- _Task details_
Every line from the one with "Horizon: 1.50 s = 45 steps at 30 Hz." to the one with "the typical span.", including those two, is to be copied exactly; all other lines of the entries below are left out.

......

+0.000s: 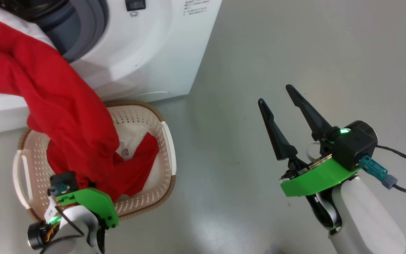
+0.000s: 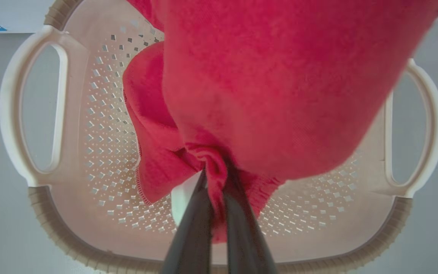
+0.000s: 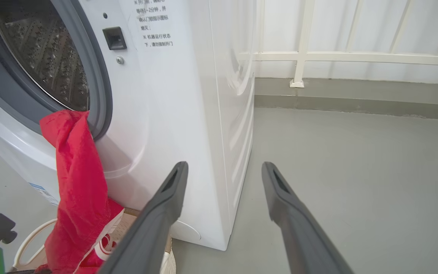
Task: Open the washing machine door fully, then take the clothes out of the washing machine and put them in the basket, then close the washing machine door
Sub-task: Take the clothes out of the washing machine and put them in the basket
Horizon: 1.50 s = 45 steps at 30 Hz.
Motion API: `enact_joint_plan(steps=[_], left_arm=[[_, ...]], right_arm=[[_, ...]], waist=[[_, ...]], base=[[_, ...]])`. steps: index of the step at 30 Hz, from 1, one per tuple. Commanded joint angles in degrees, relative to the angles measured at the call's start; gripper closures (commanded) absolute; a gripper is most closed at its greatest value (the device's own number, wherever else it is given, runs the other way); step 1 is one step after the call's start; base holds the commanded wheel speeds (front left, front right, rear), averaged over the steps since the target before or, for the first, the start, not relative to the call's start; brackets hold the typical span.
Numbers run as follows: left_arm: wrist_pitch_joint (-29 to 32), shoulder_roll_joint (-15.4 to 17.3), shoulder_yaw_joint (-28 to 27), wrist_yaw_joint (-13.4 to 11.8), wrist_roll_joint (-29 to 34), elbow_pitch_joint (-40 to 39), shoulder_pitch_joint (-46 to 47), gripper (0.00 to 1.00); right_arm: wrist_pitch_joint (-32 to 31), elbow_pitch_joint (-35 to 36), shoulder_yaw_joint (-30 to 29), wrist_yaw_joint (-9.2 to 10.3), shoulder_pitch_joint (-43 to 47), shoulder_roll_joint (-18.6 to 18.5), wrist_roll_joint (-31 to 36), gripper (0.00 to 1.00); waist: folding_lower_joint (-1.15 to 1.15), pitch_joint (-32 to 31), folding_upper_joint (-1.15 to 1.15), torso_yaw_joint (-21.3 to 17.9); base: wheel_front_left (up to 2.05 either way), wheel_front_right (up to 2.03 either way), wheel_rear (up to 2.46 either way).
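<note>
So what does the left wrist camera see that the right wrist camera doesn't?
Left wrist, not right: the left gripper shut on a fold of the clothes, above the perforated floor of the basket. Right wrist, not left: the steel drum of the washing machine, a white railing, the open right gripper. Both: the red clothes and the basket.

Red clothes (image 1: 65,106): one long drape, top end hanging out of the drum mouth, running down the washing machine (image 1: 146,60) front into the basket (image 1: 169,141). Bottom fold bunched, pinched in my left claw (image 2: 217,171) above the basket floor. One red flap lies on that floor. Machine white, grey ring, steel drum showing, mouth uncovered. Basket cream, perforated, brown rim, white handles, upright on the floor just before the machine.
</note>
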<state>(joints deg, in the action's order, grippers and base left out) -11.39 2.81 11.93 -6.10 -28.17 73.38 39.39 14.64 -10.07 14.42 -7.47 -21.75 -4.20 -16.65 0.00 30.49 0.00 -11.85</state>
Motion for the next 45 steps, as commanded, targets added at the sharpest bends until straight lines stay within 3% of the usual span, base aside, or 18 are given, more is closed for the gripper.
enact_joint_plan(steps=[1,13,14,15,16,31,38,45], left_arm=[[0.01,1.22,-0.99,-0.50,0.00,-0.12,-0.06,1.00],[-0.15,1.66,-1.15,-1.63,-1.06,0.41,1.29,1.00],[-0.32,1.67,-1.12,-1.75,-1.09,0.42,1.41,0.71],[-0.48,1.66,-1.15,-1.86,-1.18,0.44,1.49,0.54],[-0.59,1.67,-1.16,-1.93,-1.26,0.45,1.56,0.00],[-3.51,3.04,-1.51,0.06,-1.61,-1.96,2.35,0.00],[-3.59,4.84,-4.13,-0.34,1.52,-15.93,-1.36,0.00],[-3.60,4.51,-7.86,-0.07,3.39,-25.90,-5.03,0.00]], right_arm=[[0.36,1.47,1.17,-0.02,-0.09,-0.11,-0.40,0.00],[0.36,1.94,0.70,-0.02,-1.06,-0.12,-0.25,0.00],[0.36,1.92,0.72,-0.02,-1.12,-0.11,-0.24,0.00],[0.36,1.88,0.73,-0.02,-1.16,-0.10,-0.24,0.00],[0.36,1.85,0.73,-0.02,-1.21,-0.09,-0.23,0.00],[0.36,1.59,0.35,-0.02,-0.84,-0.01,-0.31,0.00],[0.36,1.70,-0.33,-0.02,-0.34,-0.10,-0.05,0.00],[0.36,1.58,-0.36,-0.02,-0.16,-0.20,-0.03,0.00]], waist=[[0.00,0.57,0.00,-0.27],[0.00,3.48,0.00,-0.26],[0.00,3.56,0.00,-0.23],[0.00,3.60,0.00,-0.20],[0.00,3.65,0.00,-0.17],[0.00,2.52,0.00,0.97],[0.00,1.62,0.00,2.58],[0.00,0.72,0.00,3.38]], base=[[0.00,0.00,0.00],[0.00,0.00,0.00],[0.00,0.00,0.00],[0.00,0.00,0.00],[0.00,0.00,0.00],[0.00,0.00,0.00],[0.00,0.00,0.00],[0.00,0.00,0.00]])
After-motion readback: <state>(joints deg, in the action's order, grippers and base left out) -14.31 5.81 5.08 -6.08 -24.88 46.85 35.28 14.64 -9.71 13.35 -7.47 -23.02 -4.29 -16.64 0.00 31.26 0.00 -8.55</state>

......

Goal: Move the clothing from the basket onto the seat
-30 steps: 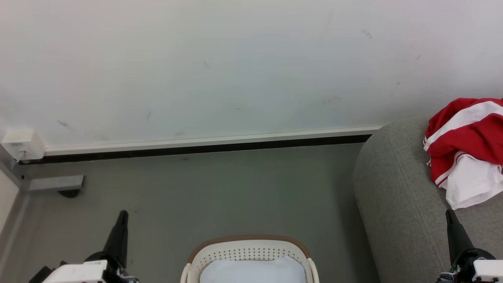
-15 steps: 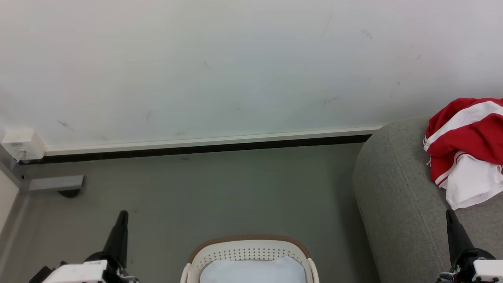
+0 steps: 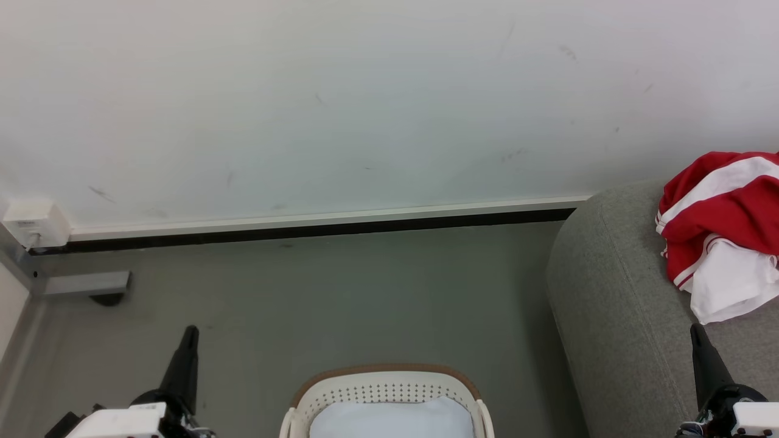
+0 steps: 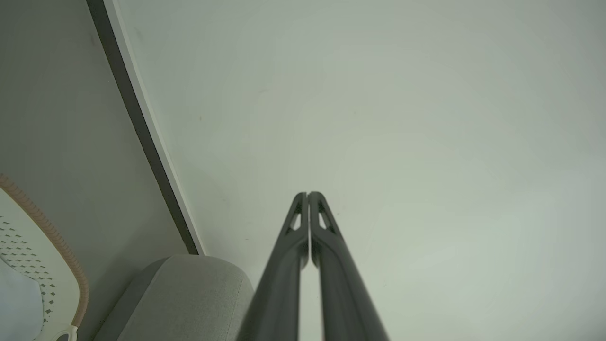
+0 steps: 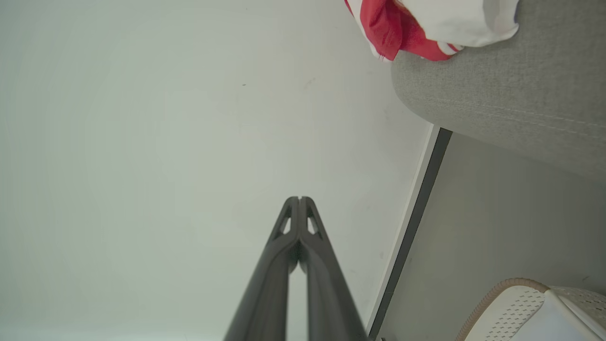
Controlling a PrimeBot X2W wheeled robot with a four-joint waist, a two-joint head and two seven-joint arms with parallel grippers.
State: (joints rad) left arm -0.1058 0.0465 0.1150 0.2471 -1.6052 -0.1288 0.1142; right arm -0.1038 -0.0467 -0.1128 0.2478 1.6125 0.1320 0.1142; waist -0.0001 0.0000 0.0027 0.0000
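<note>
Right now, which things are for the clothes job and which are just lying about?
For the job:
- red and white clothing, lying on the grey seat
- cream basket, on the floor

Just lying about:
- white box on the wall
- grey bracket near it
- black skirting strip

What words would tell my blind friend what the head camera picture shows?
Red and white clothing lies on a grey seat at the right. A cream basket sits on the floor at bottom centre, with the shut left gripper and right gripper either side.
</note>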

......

- _Answer_
Horizon: 1.50 s = 45 steps at 30 Hz.
Motion API: `enact_joint_plan(steps=[_], left_arm=[[_, ...]], right_arm=[[_, ...]], waist=[[_, ...]], base=[[_, ...]])`. steps: index of the step at 30 Hz, from 1, one per tuple. Commanded joint angles in degrees, relative to the angles measured at the call's start; gripper closures (commanded) absolute; a gripper is most closed at its greatest value (the device's own number, wherever else it is given, runs the other way); step 1 is one step after the call's start; base holds the commanded wheel speeds (front left, front right, rear), averaged over the steps since the target before or, for the first, the start, not relative to the call's start; brackets hold the typical span.

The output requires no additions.